EXERCISE => Lines with the word "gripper": copy all of them from the entries below.

* * * * *

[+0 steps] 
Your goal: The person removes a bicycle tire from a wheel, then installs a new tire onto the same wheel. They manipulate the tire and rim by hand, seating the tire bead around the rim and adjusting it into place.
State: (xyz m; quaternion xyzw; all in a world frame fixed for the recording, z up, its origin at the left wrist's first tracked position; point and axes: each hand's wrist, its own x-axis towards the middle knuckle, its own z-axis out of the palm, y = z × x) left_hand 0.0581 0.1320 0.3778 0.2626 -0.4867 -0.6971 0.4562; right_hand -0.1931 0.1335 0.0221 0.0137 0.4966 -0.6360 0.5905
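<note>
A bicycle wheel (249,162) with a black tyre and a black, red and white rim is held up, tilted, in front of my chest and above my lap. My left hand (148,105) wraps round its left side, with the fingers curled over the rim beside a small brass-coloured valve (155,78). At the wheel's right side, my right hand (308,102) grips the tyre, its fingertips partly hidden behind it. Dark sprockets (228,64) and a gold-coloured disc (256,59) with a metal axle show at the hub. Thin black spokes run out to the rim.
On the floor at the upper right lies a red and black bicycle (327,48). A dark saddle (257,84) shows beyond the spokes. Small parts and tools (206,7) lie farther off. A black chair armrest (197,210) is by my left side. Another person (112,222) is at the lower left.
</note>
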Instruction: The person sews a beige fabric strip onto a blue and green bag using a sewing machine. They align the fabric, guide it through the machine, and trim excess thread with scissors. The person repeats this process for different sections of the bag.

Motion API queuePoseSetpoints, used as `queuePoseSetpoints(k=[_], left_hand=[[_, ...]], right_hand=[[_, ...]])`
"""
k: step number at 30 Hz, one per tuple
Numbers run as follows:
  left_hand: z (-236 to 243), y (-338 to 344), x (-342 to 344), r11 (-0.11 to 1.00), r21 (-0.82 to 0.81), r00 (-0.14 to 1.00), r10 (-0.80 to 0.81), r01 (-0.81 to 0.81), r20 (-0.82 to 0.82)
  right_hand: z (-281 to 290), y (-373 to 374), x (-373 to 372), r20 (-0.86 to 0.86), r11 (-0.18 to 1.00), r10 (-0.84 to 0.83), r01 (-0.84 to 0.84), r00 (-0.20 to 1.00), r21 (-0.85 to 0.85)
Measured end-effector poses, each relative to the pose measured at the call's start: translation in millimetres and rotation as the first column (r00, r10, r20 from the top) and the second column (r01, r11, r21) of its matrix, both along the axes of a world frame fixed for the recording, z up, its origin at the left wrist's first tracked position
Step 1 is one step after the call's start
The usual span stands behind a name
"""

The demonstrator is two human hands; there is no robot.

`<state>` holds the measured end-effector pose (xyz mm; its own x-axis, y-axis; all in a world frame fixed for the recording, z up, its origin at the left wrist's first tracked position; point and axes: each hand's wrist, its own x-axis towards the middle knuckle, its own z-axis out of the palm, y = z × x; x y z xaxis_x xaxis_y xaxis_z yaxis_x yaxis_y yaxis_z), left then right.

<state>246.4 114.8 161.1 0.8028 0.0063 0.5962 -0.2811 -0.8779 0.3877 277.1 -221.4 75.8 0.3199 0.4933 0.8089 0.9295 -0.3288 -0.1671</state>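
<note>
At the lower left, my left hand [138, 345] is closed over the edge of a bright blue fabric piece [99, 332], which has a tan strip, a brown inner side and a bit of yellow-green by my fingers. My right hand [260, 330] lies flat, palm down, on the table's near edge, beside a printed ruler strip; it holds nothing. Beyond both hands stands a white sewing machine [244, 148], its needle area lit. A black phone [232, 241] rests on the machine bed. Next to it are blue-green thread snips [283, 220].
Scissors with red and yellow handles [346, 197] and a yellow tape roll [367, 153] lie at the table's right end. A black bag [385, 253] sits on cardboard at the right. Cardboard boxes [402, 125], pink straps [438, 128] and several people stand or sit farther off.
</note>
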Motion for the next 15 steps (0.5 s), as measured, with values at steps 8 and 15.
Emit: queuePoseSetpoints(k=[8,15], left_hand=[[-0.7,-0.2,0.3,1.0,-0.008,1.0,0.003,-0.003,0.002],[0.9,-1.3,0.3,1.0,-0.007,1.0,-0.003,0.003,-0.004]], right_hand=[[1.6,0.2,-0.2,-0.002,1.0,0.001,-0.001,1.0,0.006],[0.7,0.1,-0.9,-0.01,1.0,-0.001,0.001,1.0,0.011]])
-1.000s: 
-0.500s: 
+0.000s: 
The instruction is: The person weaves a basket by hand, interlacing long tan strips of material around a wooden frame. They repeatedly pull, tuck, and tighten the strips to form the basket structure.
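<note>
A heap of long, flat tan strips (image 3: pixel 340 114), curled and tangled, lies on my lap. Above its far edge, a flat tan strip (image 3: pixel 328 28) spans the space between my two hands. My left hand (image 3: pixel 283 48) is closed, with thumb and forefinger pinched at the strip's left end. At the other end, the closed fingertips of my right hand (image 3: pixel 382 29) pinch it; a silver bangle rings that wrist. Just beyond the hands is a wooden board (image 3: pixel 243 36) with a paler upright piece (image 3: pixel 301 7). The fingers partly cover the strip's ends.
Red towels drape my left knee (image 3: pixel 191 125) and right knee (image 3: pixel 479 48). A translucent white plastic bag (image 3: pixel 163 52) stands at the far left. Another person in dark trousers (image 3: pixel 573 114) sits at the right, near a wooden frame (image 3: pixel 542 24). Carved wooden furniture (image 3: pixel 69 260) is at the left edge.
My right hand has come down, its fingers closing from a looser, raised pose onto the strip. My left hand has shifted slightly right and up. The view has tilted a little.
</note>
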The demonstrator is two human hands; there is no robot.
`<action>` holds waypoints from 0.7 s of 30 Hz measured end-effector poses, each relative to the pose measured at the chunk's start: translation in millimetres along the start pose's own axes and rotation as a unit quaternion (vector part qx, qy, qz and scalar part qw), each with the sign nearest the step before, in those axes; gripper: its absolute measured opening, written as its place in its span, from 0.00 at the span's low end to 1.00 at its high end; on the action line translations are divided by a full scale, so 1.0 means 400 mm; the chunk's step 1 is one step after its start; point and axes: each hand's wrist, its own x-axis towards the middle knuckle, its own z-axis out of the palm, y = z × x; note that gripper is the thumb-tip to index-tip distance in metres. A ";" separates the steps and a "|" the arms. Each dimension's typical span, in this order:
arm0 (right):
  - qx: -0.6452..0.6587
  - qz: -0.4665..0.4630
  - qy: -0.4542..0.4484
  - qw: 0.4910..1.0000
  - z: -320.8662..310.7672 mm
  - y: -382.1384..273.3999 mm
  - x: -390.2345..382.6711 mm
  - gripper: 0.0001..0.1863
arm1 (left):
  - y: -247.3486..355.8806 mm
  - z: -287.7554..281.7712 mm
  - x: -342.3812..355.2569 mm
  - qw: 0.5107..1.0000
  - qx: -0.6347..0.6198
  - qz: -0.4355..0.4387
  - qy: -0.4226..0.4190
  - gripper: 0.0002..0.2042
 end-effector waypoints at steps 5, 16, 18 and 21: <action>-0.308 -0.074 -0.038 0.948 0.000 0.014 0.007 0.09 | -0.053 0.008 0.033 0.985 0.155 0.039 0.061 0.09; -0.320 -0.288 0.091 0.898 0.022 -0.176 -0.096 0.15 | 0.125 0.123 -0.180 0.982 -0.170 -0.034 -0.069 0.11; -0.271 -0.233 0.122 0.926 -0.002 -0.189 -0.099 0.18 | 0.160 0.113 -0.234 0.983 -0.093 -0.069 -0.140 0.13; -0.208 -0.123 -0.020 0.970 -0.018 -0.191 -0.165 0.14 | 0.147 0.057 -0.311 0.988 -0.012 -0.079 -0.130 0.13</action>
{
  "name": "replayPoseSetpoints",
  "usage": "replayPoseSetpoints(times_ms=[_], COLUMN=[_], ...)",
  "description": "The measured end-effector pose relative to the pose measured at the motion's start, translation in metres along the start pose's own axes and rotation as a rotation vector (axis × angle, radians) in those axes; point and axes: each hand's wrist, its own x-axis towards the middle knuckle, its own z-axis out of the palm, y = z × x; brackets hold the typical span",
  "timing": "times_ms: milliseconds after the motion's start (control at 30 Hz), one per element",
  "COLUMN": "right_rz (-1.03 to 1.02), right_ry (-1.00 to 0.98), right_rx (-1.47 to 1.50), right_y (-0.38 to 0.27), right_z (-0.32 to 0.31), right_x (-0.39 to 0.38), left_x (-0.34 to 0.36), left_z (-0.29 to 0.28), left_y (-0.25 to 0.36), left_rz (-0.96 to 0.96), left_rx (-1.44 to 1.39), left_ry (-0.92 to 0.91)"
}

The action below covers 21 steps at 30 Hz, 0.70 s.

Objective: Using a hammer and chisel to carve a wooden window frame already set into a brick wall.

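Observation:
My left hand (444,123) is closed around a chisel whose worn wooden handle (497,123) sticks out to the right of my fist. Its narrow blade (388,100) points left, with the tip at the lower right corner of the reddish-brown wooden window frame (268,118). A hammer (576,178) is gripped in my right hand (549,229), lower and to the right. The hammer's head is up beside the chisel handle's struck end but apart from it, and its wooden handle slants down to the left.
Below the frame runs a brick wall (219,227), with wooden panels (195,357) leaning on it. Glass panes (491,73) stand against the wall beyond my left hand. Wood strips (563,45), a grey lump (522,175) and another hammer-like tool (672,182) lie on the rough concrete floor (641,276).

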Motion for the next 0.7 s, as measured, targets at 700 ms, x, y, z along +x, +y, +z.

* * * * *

WRITTEN RESPONSE =>
`<action>` holds waypoints from 0.7 s of 30 Hz measured end-effector poses, each relative to the pose measured at the chunk's start: translation in millimetres along the start pose's own axes and rotation as a unit quaternion (vector part qx, qy, qz and scalar part qw), each with the sign nearest the step before, in those axes; gripper: its absolute measured opening, written as its place in its span, from 0.00 at the span's low end to 1.00 at its high end; on the action line translations are divided by a full scale, so 1.0 means 400 mm; the chunk's step 1 is one step after its start; point and axes: each hand's wrist, its own x-axis towards the middle knuckle, its own z-axis out of the palm, y = z × x; note that gripper is the thumb-tip to index-tip distance in metres. A ";" separates the steps and a "|" the arms. Each dimension's typical span, in this order:
  - gripper: 0.0001..0.1863
  - gripper: 0.0002..0.2042

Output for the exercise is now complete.